PRESIDENT'S ESSAY
Epidermal Theology
POSTED
January 27, 2020

Skin is philosophically intriguing. It’s our largest and most sensitive organ. It’s a forming principle, working with the skeleton to give shape to the body. The beauty of a beautiful person is, in large measure, the radiance of skin.

Skin is the boundary between our inside and outside, and like all boundaries it both separates regions and serves as the point of contact between them. While skin shuts us off from the world, while it “imprisons” us (Diane Ackerman), it also gives us access to the world.

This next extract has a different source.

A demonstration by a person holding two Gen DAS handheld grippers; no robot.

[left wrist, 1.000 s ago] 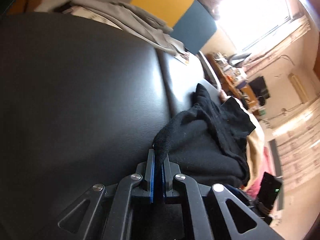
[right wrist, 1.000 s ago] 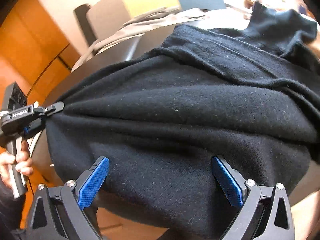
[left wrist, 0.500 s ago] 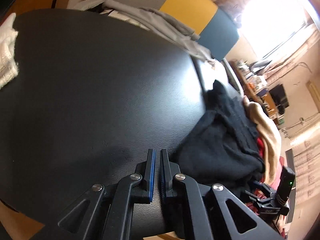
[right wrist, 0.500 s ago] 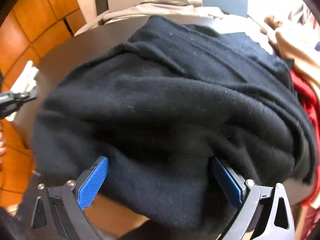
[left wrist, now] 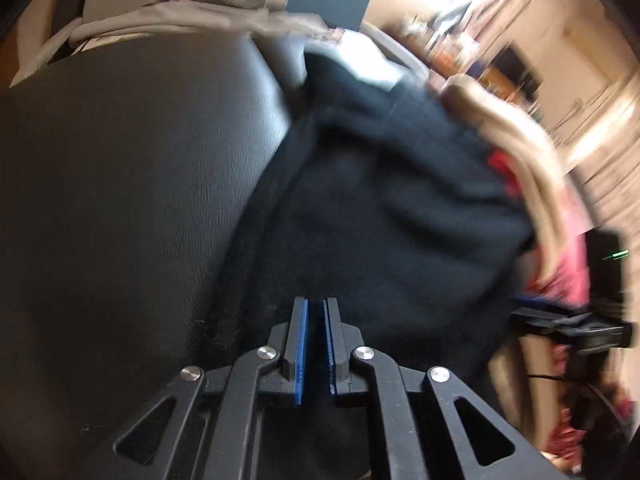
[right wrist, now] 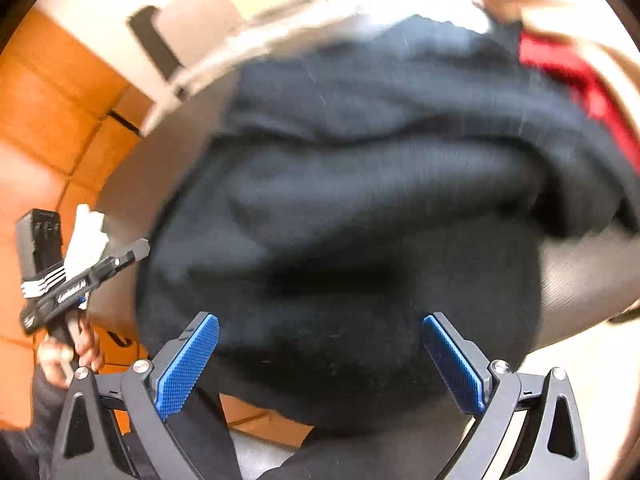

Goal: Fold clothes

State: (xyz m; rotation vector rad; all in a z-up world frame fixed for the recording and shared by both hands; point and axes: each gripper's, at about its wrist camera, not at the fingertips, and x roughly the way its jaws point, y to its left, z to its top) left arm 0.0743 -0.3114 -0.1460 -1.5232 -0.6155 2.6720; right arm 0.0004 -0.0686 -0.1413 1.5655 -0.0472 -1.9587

Without skin, we couldn’t touch. Touch is our first sense; infants get to know things by touch – with fingers, toes, and tongue. It’s our last sense; when our eyes fade and our ears close, we can still touch. Without touch, we couldn’t function in a world of three-dimensional space. We’d be limited to the comparative flatland of vision.

Skin is also theologically interesting. The whole story of the Bible is a story of skin.

As soon as Adam and Eve sin, they instinctively realize their shame registers on their skin. They instinctively know what Leviticus 13 elaborates, that blemishes on their skin make them unfit for the presence of God. So they make coverings, a second-skin, to meet their Maker.

Fig leaves are inadequate skins, but Yahweh doesn’t leave them naked. In the first act of sacrifice, God provides animal skins to cover their shame and to invest them to rule the creation (Genesis 3:21). Since the fall, we're all Eustace Scrubb, in need of new skin.

Every sacrifice after is a removal of old skin and the gift of new. A sacrificial animal is stripped, then placed on the altar to be re-clothed with glory-fire. When the animal ascends, it leaves behind its skin, which goes to the priest, as Elijah leaves his cloak for Elisha after ascending in a fiery chariot, as Jesus clothes us with His Spirit after His ascension.

The tabernacle has two layers of skin. The inner layer is ram’s skin died red, the skin of a land animal; the outer layer is porpoise or dugong skin, the skin of a sea animal (Exodus 25:5). Covered by land and sea skin, the tabernacle is a microcosm.


The tent is also an architectural human, covered with skin, anticipating the Word who was with God and was God and entered our skin.

The skin of Moses’ face was “horned,” reflecting the glory of Yahweh (Exodus 34:29-30, 35). The Word is that glory, and He entered our skin to give us new skin, so that we can stand with unveiled face and glow with glory.

Creation, fall, incarnation, exaltation, our present and future glory: It envelops us, literally as close as our skin.